## What the task requires
The output should be every line below that includes the word "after".

• • • •

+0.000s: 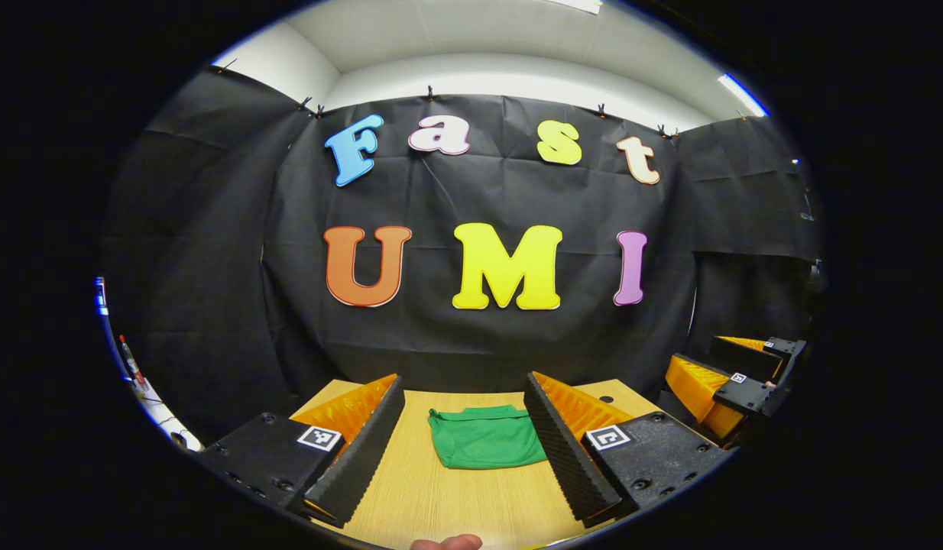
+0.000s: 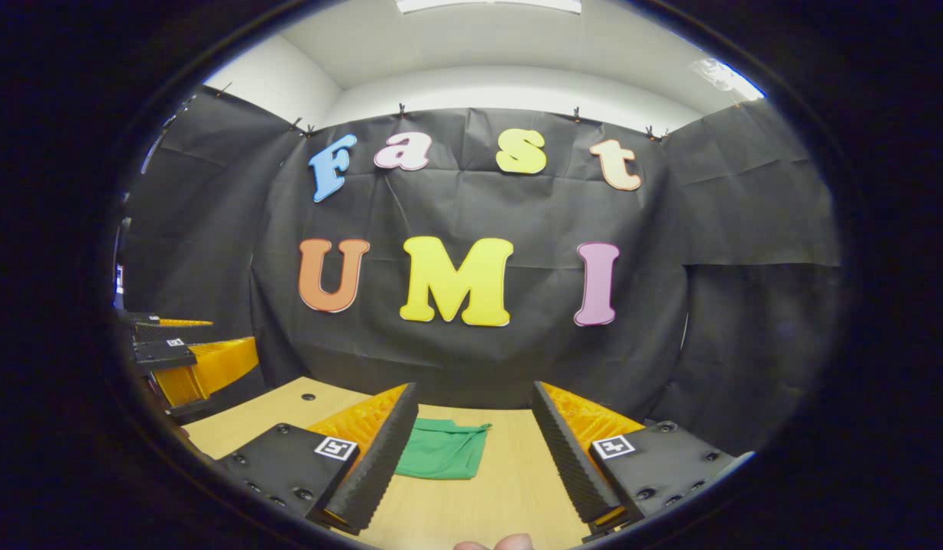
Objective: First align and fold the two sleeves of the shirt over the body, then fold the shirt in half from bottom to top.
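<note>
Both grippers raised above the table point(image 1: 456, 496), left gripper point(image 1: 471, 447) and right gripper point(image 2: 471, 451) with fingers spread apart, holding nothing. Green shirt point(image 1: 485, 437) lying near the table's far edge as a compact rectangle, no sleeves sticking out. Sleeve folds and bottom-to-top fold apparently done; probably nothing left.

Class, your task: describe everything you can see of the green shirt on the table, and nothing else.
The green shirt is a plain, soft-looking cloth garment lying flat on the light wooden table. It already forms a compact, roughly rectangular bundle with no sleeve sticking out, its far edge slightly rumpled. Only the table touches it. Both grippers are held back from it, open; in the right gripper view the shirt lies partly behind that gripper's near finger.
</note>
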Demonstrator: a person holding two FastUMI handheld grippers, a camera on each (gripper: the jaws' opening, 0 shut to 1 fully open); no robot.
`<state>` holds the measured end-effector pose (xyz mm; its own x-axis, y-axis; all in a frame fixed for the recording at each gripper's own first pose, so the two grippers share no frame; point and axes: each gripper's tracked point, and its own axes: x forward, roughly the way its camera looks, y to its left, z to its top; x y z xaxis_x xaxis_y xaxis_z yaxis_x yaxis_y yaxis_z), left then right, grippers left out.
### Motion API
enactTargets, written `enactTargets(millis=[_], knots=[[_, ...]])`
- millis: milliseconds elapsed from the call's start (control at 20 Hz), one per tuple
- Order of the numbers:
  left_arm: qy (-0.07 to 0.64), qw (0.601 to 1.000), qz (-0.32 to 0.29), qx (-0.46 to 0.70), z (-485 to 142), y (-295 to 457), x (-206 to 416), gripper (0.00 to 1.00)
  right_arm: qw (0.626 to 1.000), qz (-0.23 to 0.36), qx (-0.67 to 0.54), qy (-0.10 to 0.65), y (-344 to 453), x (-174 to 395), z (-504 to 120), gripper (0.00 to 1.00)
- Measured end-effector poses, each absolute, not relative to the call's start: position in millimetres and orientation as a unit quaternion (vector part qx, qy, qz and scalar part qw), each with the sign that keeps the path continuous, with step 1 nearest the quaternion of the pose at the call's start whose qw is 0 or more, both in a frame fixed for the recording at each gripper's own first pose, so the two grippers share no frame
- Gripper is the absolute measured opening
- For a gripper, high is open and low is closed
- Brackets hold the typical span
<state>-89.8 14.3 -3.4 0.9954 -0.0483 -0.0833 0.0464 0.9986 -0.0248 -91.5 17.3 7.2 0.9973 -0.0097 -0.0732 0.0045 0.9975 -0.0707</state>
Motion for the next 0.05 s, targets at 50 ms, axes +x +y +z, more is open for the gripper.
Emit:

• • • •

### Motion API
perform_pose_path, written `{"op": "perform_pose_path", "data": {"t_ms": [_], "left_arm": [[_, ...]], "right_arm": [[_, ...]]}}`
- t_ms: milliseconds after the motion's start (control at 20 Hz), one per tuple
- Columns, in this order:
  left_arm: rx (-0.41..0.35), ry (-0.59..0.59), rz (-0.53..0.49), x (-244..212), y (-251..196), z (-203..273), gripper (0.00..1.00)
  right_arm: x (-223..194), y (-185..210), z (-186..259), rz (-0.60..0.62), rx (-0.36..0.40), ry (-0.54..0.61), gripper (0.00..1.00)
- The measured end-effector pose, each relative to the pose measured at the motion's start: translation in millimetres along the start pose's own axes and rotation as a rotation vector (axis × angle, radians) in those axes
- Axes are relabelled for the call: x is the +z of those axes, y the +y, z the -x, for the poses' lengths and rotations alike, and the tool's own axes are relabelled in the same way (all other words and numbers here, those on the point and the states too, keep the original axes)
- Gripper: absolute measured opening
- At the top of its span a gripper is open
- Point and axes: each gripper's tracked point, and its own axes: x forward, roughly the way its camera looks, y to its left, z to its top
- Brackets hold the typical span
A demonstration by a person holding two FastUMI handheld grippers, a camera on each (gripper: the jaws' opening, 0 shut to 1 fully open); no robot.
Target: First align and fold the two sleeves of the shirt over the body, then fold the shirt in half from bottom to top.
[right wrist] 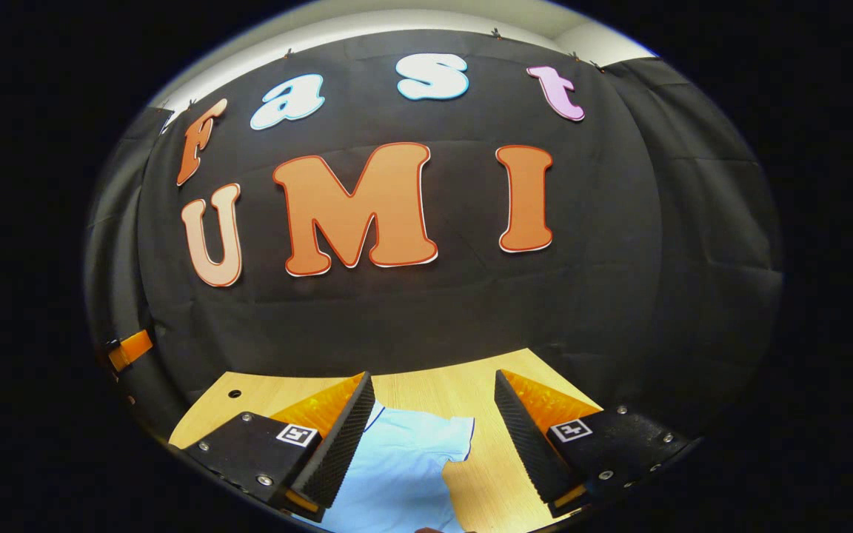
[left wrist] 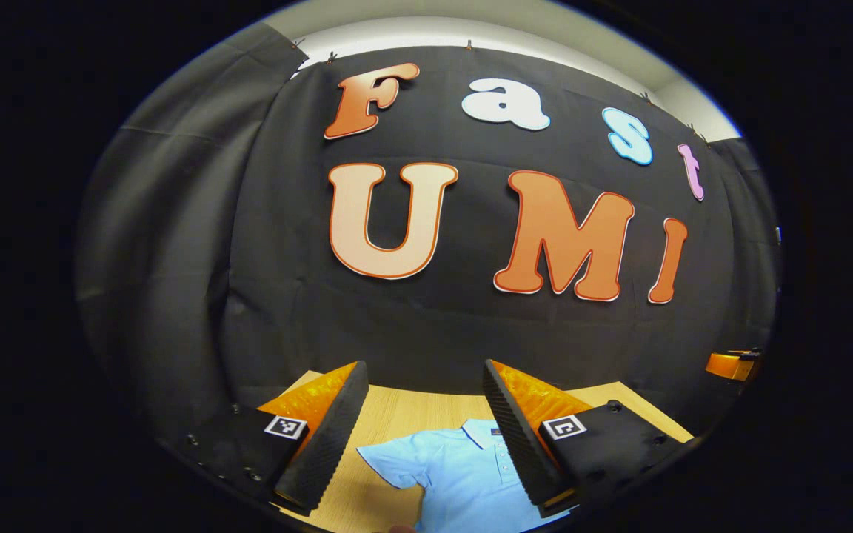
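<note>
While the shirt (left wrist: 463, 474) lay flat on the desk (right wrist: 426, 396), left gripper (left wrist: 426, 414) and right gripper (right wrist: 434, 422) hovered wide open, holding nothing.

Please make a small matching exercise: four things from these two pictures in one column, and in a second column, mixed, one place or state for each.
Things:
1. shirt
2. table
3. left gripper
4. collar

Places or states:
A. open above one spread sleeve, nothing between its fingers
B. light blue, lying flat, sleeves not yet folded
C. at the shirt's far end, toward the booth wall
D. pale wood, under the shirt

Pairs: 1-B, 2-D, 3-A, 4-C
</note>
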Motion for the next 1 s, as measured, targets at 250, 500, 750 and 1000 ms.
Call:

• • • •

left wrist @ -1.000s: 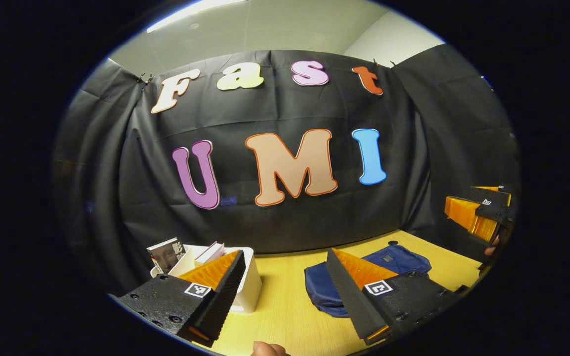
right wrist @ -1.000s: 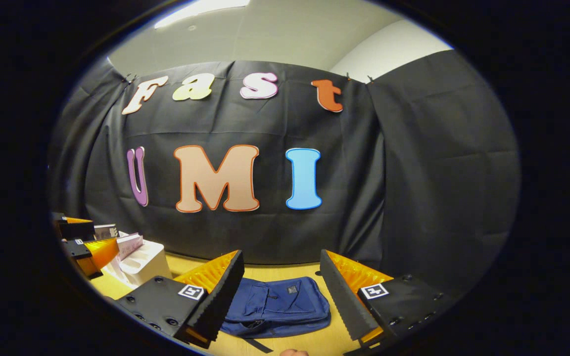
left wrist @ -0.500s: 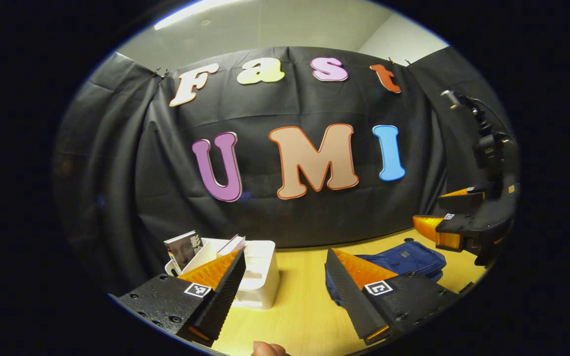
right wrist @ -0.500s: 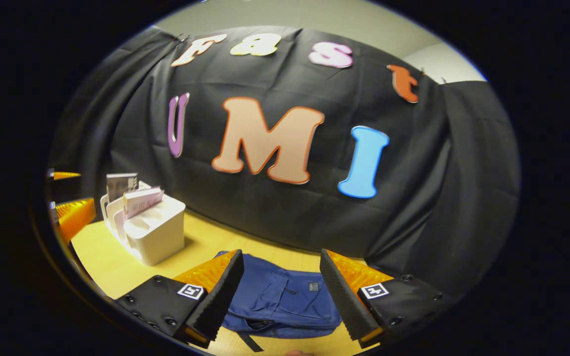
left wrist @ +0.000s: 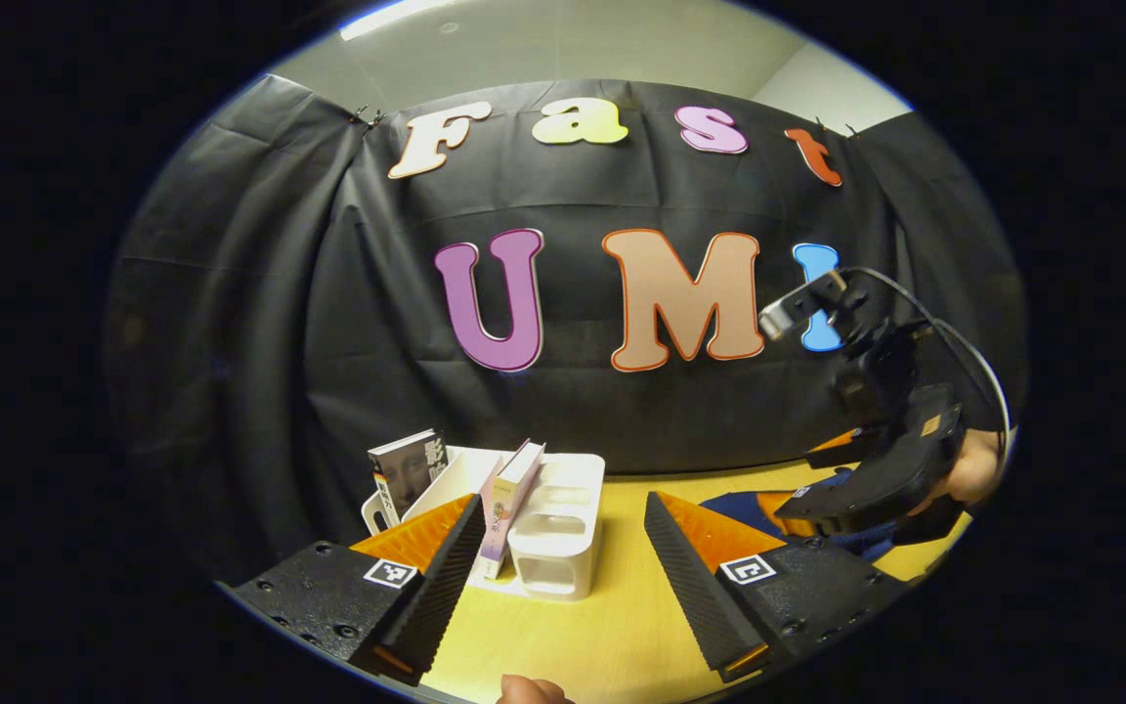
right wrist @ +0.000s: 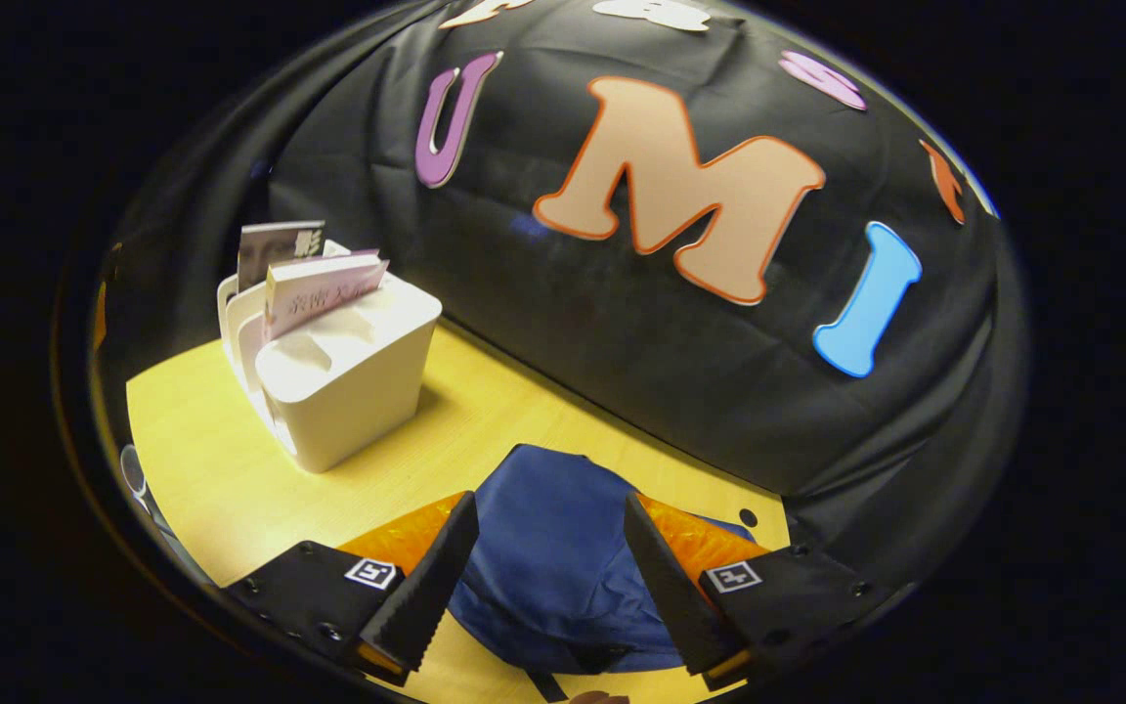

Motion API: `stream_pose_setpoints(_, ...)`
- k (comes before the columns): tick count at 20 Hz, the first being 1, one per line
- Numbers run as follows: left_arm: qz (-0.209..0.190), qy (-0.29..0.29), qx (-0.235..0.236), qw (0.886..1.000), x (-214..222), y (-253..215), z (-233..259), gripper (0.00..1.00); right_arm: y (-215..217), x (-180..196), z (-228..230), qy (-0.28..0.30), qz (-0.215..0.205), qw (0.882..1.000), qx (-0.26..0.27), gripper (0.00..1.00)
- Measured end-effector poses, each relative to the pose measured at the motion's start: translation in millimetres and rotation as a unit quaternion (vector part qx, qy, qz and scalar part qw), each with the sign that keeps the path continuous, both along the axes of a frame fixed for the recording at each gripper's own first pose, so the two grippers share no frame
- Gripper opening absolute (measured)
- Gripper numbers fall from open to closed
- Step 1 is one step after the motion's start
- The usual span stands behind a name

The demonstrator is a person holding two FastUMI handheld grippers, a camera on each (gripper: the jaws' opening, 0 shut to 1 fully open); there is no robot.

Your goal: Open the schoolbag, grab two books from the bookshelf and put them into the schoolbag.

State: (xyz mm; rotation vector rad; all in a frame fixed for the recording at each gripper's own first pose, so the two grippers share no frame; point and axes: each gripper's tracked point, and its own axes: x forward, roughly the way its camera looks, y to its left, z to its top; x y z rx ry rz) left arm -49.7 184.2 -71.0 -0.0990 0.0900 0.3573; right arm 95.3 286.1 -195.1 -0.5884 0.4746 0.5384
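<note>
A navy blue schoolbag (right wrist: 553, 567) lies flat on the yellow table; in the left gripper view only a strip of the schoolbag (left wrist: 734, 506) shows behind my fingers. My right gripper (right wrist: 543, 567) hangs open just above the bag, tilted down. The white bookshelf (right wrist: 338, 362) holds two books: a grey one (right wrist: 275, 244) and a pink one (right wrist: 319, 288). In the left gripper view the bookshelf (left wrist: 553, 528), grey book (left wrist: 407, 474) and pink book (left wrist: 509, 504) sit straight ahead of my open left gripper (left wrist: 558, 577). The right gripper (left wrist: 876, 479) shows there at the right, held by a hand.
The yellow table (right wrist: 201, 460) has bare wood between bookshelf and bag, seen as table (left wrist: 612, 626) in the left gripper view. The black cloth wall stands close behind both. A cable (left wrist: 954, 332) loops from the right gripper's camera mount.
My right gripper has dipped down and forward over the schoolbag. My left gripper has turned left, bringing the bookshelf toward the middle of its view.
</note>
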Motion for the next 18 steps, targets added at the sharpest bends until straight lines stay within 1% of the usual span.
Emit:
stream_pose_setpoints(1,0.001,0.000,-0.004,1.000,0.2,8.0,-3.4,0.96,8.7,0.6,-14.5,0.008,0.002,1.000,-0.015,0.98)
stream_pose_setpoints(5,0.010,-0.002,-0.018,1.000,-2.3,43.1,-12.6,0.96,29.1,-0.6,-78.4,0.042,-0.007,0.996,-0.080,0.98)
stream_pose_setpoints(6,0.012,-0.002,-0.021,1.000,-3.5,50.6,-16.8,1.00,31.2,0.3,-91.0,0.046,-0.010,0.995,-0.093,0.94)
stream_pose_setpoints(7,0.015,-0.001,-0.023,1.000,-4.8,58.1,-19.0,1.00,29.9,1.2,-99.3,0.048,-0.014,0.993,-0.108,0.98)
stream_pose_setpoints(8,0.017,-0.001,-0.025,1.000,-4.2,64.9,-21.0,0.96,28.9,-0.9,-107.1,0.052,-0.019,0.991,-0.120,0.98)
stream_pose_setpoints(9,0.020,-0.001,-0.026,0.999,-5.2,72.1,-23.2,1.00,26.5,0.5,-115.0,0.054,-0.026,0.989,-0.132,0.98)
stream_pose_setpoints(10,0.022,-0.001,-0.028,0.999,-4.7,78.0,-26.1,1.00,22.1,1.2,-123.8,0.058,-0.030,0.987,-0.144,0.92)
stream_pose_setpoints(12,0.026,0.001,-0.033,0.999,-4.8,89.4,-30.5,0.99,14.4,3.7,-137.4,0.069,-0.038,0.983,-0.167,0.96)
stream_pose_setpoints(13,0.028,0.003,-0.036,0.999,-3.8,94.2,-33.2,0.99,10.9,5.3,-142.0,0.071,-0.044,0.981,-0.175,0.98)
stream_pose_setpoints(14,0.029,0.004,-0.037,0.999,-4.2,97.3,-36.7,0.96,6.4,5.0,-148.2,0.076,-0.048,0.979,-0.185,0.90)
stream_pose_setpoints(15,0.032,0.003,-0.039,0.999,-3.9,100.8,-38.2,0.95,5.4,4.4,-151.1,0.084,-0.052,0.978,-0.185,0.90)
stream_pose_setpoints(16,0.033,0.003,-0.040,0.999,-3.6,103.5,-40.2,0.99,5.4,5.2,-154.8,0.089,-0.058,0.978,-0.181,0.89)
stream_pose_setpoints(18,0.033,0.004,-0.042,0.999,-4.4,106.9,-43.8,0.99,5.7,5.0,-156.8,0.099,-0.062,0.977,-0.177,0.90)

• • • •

## Your response
- t_ms: milliseconds after the motion's start (control at 20 Hz), one per tuple
- Step 1 is one step after the motion's start

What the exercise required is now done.